* Assignment *
Check each line of the entries below for the word "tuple", and copy the lines that have it.

** Opening Exercise material block **

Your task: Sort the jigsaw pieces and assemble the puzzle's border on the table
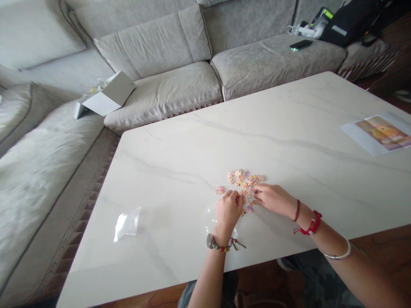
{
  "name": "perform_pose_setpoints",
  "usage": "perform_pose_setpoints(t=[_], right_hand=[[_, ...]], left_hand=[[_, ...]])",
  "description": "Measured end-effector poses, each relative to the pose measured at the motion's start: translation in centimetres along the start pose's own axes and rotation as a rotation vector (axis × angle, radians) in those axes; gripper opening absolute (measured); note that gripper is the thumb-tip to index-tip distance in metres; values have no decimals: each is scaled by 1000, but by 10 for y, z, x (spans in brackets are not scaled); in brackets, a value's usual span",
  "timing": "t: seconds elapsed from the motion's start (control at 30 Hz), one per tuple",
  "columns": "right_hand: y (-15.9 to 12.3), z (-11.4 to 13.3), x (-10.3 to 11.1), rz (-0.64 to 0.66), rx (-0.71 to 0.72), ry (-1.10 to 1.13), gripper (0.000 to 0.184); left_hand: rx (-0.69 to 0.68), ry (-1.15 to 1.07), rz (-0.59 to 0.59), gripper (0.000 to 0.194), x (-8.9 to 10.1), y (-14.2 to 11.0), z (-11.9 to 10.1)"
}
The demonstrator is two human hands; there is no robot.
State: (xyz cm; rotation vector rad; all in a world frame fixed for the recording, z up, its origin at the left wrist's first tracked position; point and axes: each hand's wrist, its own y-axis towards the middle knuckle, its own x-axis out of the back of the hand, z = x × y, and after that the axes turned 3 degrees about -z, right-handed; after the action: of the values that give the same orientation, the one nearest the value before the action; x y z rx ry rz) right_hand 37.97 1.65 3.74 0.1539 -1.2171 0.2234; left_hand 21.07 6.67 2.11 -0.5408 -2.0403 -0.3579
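Heaped near the middle of the long white marble-veined table, a low, loose pile of small pastel pink, peach and yellow cardboard jigsaw pieces, stretched mainly left to right and lying directly ahead of both hands. Pressed against its near-left edge, the bare left hand, wearing a dark-faced wristwatch and a multicoloured beaded bracelet, knuckles up, fingers curled down and closed among the pieces, any grip hidden from view, so impossible to tell whether anything was held. Reaching in from the right, the bare right hand, nearer the right end of the pile, fingers loosely spread and slightly bent, tips at the pile's near-right edge, nothing visibly pinched. Just between the two hands, only a few loose pieces. Partly beneath the left hand, a thin patch of transparent plastic, its outline hard to make out. Farther left on the table, a crumpled clear plastic bag. Toward the far right, a glossy printed sheet showing a yellow figure, well apart from the pile. Beyond the table's far edge, a grey fabric sectional sofa, with an open white cardboard box at the left and a black smartphone at the right
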Motion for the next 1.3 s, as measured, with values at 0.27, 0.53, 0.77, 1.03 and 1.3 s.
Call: perform_pose_setpoints(t=[0.27,0.53,0.77,1.03,1.3], right_hand=[[28,-6,-6,-316,-224,177,20],[85,-10,-13,-141,-196,-62,16],[66,-17,-10,-321,-223,132,27],[25,-10,-5,-76,-348,505,18],[34,-20,-10,-284,-291,220,12]], left_hand=[[85,-37,-172,12,6,2,10],[154,-145,-301,14,13,8,31],[165,-170,-263,17,15,8,28],[132,-125,-222,19,13,7,25],[98,-89,-238,17,10,9,28]])
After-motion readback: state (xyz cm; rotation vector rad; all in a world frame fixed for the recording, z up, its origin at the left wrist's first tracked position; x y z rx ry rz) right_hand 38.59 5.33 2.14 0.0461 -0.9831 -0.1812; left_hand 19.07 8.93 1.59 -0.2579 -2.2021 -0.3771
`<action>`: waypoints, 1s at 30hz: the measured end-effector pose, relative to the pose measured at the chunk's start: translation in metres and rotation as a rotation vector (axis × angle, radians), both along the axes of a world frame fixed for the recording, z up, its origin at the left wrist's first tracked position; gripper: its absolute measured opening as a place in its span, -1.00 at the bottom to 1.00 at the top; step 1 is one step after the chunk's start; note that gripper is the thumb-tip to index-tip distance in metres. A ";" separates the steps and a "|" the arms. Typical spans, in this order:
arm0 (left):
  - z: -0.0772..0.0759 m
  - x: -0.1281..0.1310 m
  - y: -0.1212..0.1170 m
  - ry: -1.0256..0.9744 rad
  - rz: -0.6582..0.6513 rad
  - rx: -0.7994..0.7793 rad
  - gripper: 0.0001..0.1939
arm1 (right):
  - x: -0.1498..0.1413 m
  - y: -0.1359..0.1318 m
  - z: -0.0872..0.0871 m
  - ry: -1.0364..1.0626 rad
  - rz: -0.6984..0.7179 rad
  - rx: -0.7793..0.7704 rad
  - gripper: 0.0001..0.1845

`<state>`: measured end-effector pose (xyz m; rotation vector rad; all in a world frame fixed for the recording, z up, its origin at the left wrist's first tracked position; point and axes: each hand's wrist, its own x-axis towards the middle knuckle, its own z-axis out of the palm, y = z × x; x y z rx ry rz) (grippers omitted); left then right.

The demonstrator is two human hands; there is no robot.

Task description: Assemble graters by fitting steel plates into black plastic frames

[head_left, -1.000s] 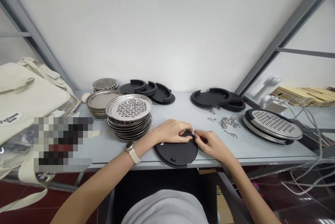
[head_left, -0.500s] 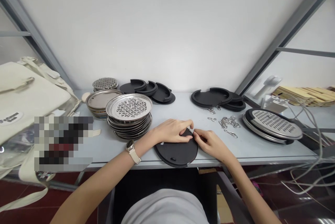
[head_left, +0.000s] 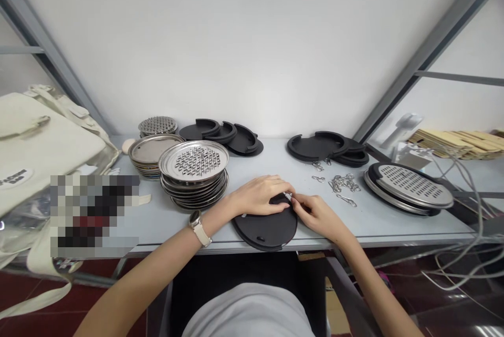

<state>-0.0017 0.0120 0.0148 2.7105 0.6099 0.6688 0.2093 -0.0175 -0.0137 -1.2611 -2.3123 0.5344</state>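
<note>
A black round plastic holder (head_left: 270, 229) lies at the table's front edge, slightly over it. My left hand (head_left: 262, 195) rests across its far left part, thumb stretched over the face and fingers curled towards the far right rim. At that rim is a small silvery piece (head_left: 288, 196), perhaps a metal clip, partly hidden by fingers. My right hand (head_left: 315, 213) pinches it between thumb and forefinger, with the left fingertips touching beside it. To the right lie several loose wire clips (head_left: 344, 183).
Stacked metal grater discs (head_left: 195, 164) and plain metal discs (head_left: 155, 149) stand at left. More black holders lie at back centre (head_left: 244, 140) and back right (head_left: 318, 146). A grater in its holder (head_left: 413, 187) sits at right. A cream bag (head_left: 51, 137) occupies the far left, cables (head_left: 478, 206) the far right.
My left fingers have bent a little further down over the small silvery piece. The right hand keeps its pinch, and the holder stays nearly in place.
</note>
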 end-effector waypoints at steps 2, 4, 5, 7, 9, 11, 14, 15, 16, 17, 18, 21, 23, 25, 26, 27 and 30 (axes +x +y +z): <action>-0.001 0.000 0.000 0.003 0.013 -0.007 -0.74 | 0.000 0.000 0.000 -0.001 0.005 0.000 -0.65; -0.001 0.000 0.001 0.010 0.024 -0.014 -0.75 | 0.000 0.000 0.001 -0.004 0.005 -0.002 -0.64; -0.001 0.000 0.001 0.014 0.029 -0.017 -0.75 | 0.000 0.000 0.001 -0.006 0.006 -0.005 -0.64; -0.002 0.000 0.001 0.020 0.039 -0.023 -0.75 | 0.000 0.000 0.001 -0.007 0.008 -0.010 -0.65; -0.002 0.001 0.001 0.024 0.047 -0.033 -0.76 | 0.000 0.000 0.001 -0.006 0.009 -0.010 -0.65; -0.002 0.001 0.001 0.022 0.045 -0.045 -0.77 | 0.001 0.001 0.000 -0.006 0.009 -0.007 -0.64; -0.001 0.001 0.000 0.010 0.035 -0.059 -0.78 | 0.001 0.001 0.000 -0.010 0.008 -0.004 -0.63; -0.001 0.001 0.000 0.006 0.031 -0.062 -0.79 | 0.001 0.002 0.000 -0.013 0.007 -0.005 -0.63; 0.000 0.002 0.000 0.002 0.027 -0.063 -0.79 | 0.001 0.002 0.001 -0.017 0.006 -0.006 -0.63; 0.000 0.002 0.000 -0.003 0.023 -0.064 -0.80 | 0.001 0.002 0.001 -0.022 0.005 -0.009 -0.63; 0.000 0.002 0.000 -0.008 0.019 -0.064 -0.80 | 0.000 0.001 0.001 -0.026 0.005 -0.012 -0.63; 0.000 0.002 0.000 -0.020 0.008 -0.076 -0.81 | 0.000 0.001 0.001 -0.030 0.008 -0.012 -0.63; 0.000 0.002 -0.001 -0.021 0.006 -0.086 -0.81 | 0.000 0.001 0.001 -0.029 0.003 -0.007 -0.62; 0.000 0.002 -0.001 -0.019 0.009 -0.090 -0.82 | 0.000 0.001 0.001 -0.027 -0.004 -0.004 -0.62; 0.000 0.002 -0.001 -0.019 0.011 -0.089 -0.82 | 0.000 0.001 0.001 -0.027 -0.006 -0.005 -0.62; 0.000 0.002 -0.001 -0.018 0.013 -0.088 -0.82 | 0.000 0.001 0.001 -0.026 -0.007 -0.006 -0.62; 0.000 0.002 0.000 -0.016 0.011 -0.080 -0.83 | 0.000 0.001 0.001 -0.021 -0.003 -0.007 -0.63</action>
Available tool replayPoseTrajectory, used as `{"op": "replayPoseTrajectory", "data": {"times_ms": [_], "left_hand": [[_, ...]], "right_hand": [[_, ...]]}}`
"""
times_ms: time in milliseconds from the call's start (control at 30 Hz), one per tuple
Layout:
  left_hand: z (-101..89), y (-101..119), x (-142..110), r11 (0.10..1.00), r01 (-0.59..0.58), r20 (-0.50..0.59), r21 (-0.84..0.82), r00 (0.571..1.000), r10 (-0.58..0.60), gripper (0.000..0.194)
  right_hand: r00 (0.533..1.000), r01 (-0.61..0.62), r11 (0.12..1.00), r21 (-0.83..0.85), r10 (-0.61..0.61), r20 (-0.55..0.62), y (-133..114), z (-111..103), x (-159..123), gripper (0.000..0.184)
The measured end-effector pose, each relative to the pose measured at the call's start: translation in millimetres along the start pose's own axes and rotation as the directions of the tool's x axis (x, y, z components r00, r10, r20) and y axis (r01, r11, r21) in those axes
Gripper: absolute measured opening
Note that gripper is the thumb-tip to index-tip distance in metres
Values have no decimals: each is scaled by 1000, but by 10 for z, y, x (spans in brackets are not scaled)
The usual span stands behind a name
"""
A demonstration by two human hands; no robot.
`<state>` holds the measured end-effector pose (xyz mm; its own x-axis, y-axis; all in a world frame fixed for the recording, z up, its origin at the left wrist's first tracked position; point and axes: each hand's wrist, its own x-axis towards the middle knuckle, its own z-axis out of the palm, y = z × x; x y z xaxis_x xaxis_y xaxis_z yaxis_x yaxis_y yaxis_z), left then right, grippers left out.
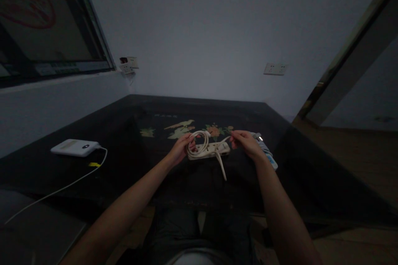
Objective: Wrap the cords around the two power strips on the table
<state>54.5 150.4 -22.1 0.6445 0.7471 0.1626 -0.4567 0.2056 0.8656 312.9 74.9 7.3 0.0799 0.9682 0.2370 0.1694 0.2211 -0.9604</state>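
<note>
Pale wall (199, 41) rises behind a dark surface (192, 186) painted with a bird and flowers, with a double socket plate (276, 69) on the right. Near the middle of the surface lies a white power strip (210, 149), between the person's two hands. Its white cord (205, 144) is gathered in loops over the left part of the strip, just right of the left hand (183, 148), whose fingers are closed around the coil's left side. Another stretch of cord runs up to the right hand (244, 140), where thumb and fingertips come together on it, just beyond the strip's right end. Between the hands, a length of cord crosses the strip and hangs over its near side. Close beside the right wrist lies a white-and-blue object (271, 159) with a grey cable about it. Well apart on the left rests a white power bank (74, 148), a thin cable (79, 179) leading from it past a yellow piece (94, 165).
</note>
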Motion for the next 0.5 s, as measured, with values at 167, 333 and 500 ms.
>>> {"op": "replayPoseTrajectory", "data": {"times_ms": [167, 333, 500], "left_hand": [[32, 21, -18, 1000, -20, 25, -9, 999, 20, 29], [45, 67, -46, 998, -56, 40, -23, 998, 57, 28], [25, 69, -53, 996, -82, 34, -44, 996, 84, 27]], "right_hand": [[935, 193, 978, -73, -206, -288, -72, 22, 20, 32], [946, 212, 958, -194, -251, -205, -195, 202, 115, 22], [980, 194, 946, -258, -198, 9, -265, 382, 334, 16]]}}
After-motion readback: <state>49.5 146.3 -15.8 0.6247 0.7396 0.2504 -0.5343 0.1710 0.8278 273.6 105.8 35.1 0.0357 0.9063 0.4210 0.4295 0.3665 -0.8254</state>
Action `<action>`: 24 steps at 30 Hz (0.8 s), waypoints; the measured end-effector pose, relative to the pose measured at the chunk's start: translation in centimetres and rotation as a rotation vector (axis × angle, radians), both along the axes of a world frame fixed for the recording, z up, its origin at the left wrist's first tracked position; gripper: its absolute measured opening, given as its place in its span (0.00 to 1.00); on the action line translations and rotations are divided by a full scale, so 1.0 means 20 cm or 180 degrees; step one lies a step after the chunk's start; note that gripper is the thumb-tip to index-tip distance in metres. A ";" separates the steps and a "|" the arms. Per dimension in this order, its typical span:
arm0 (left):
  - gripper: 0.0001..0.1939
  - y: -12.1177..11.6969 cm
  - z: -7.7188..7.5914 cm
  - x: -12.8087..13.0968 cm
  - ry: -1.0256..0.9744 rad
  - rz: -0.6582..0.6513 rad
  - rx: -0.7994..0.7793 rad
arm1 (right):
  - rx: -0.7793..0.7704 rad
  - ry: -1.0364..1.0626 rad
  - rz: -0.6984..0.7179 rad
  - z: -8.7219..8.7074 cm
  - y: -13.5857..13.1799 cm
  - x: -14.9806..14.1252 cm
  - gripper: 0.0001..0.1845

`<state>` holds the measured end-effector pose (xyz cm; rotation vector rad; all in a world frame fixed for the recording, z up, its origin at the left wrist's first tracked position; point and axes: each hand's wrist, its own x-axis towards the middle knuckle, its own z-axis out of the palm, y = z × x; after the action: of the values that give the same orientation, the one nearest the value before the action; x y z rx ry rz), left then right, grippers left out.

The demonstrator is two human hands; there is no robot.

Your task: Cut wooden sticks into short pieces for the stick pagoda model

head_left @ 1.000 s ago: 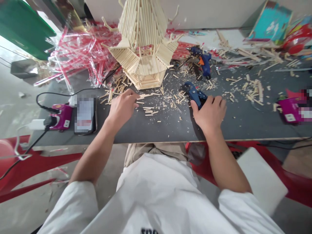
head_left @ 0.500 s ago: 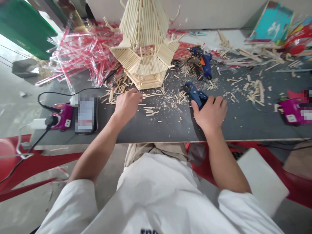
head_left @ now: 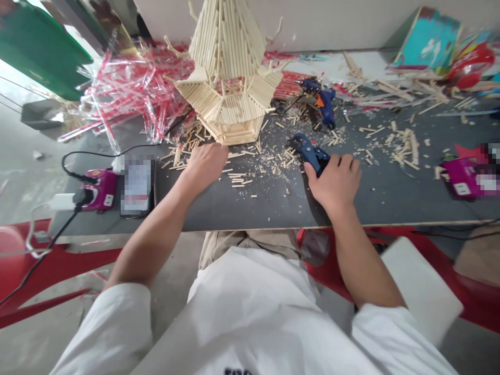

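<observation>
A tall tower model (head_left: pixel 228 78) built of pale wooden sticks stands at the back middle of the dark tabletop (head_left: pixel 273 200). My left hand (head_left: pixel 205 162) rests just in front of its base, fingers curled down onto loose cut sticks (head_left: pixel 238 177); what it pinches is hidden. My right hand (head_left: pixel 336 179) lies on the table with its fingers wrapped round the handles of blue cutting pliers (head_left: pixel 308 151), whose jaws point away to the left.
A blue and orange glue gun (head_left: pixel 324 101) lies behind the pliers. Red and clear wrappers (head_left: pixel 125 88) pile at the back left. A phone (head_left: pixel 136 185) and a purple power strip (head_left: pixel 97 188) sit at left; another purple box (head_left: pixel 466 177) at right. Stick offcuts (head_left: pixel 402 143) litter the surface.
My left hand has slid forward and right, from the loose sticks toward the tower's base. The right hand has stayed on the blue pliers.
</observation>
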<state>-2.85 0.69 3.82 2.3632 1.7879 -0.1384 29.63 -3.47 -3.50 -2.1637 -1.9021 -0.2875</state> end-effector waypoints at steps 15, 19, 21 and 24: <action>0.05 -0.03 -0.09 0.29 -0.4410 0.0237 -0.0774 | -0.0861 0.2771 0.0566 0.26 -0.14 -0.01 0.41; 0.12 -0.01 -0.13 0.40 -0.5125 0.0457 -0.1035 | -0.1153 0.3130 0.0658 0.26 -0.18 -0.10 0.40; 0.16 -0.01 -0.13 0.41 -0.5126 0.0540 -0.1286 | -0.1265 0.3277 0.0730 0.26 -0.18 -0.13 0.40; 0.19 -0.01 -0.13 0.40 -0.5044 0.0632 -0.1513 | -0.1344 0.3506 0.0776 0.27 -0.19 -0.15 0.40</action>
<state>5.14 0.45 1.15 1.1233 0.9131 0.9264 26.54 -7.23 1.87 -1.6219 -1.5326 1.1834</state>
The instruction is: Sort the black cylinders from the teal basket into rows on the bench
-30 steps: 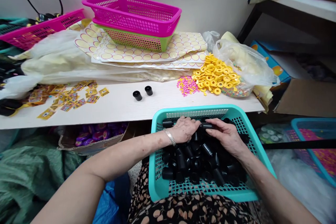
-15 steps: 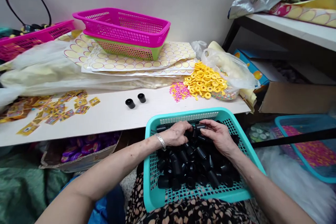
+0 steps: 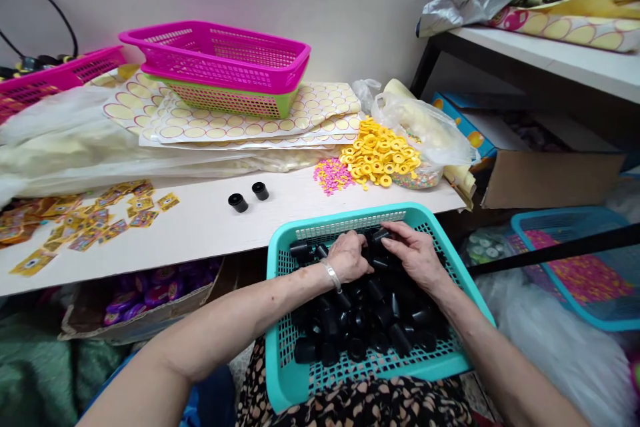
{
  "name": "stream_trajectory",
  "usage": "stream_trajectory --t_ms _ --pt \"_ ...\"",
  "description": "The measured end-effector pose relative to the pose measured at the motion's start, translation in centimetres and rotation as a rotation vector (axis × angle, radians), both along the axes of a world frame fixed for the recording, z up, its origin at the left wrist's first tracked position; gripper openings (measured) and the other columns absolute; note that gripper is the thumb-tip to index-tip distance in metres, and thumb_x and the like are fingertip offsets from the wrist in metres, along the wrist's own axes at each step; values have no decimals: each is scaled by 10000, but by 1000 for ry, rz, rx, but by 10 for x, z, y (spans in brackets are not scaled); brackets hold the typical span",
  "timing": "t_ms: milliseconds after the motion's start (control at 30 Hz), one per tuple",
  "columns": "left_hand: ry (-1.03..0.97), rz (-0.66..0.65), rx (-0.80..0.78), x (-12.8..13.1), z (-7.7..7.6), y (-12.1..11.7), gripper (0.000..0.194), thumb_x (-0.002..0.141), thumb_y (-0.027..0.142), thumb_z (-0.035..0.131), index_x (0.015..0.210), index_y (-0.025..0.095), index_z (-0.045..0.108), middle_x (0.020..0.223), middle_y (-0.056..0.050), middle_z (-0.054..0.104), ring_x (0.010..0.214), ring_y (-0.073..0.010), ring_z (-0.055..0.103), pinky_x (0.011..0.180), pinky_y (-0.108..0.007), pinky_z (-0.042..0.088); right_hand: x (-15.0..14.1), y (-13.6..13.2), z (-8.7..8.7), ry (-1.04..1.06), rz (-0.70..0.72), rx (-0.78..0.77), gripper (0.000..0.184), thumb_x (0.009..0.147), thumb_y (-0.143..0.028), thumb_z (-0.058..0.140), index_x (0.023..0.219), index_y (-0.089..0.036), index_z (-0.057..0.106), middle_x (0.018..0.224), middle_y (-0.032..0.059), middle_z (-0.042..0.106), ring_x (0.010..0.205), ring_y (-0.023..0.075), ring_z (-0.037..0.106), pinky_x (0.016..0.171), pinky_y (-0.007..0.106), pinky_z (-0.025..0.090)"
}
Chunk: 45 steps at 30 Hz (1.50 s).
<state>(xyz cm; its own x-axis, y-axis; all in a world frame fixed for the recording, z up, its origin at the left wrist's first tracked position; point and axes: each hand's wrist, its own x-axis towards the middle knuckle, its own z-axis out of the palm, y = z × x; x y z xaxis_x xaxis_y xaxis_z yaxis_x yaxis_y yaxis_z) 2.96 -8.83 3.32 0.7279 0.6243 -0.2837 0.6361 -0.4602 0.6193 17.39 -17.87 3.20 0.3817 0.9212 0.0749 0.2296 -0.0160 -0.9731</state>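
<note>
A turquoise basket rests on my lap, holding many small black plastic cylinders. My right hand pinches one black cylinder between thumb and fingers near the basket's far side. Beside it, my left hand, with a silver bracelet on the wrist, reaches down among the pieces. Its fingers are bent and their tips are hidden, so I cannot make out what they hold. Two more black cylinders stand upright on the white table, beyond the basket.
Yellow rings and tiny pink and orange pieces are heaped on the white table. Small printed packets lie at left. Stacked pink and green baskets stand behind. A shelf and cardboard box are at right.
My left hand has shifted right and deeper into the pile, closer to my right hand. The right hand still pinches a black cylinder. The whole view has swung slightly right.
</note>
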Motion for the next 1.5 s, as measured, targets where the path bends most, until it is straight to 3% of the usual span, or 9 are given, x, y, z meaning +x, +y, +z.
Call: stream_trajectory --t_ms 167,567,800,900,1000,1133,1233,1333,1500 --pt "-60 8 -97 -4 2 -1 427 562 269 738 928 174 540 742 29 543 672 -148 506 593 -246 410 0 -3 6 -67 147 46 279 775 -281 618 1043 -231 675 963 32 615 873 180 567 765 313 462" --pt "-233 -34 -254 -10 14 4 306 527 253 752 809 146 699 599 49 511 613 -137 481 561 -236 355 -6 -7 15 -344 359 87 336 838 -173 529 1151 -244 628 1014 63 602 977 195 560 868 352 463" --pt "-419 87 -514 -17 27 14 303 522 188 745 810 112 688 677 12 608 639 -138 536 608 -242 434 -9 -3 28 -425 597 -128 684 822 -407 588 1423 -216 323 1473 101 334 1343 283 303 1078 479 286" --pt "-430 167 -382 -36 44 23 301 515 192 767 800 140 684 679 18 614 629 -127 531 601 -241 435 8 6 28 -383 442 -131 517 872 -414 503 1360 -255 439 1365 68 496 1243 265 454 1028 451 359" --pt "-571 404 -183 -70 49 37 372 495 243 797 839 161 684 768 -3 639 679 -136 552 635 -255 456 25 11 21 -557 370 -199 370 817 -399 576 1149 -245 632 1102 70 661 1028 275 591 898 411 445" --pt "-847 961 167 -129 19 66 489 488 321 794 921 143 657 815 -19 625 658 -128 552 622 -264 466 21 9 15 -824 577 -326 321 788 -317 583 1083 -203 633 1049 87 626 933 243 604 783 336 461" --pt "-730 1229 290 -161 -13 89 538 486 339 775 955 113 638 702 7 589 594 -127 533 579 -266 453 1 10 17 -1044 604 -380 267 761 -232 565 1011 -165 632 1064 122 572 945 253 573 774 340 446" --pt "-520 1257 322 -172 -32 106 497 477 344 761 895 107 635 675 8 586 608 -152 545 585 -280 451 -15 14 13 -1189 621 -431 148 723 -156 537 829 -165 641 982 127 567 854 253 558 706 344 437" --pt "-318 1170 386 -162 -28 137 391 526 375 726 802 122 613 643 18 558 634 -167 537 636 -292 441 -15 15 -1 -1203 657 -374 175 723 -99 516 841 -164 627 962 125 576 864 250 537 787 366 431"
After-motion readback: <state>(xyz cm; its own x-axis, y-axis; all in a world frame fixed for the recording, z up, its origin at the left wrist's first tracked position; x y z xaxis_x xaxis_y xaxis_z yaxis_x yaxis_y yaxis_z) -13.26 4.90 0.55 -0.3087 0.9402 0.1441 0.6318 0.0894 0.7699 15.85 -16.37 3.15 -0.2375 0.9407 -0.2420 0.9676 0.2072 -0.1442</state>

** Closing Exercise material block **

* Result for this task *
  "timing": "t: seconds elapsed from the motion's start (control at 30 Hz), one per tuple",
times_ms: time in milliseconds from the call's start (control at 30 Hz), one per tuple
  "timing": "t_ms: milliseconds after the motion's start (control at 30 Hz), one per tuple",

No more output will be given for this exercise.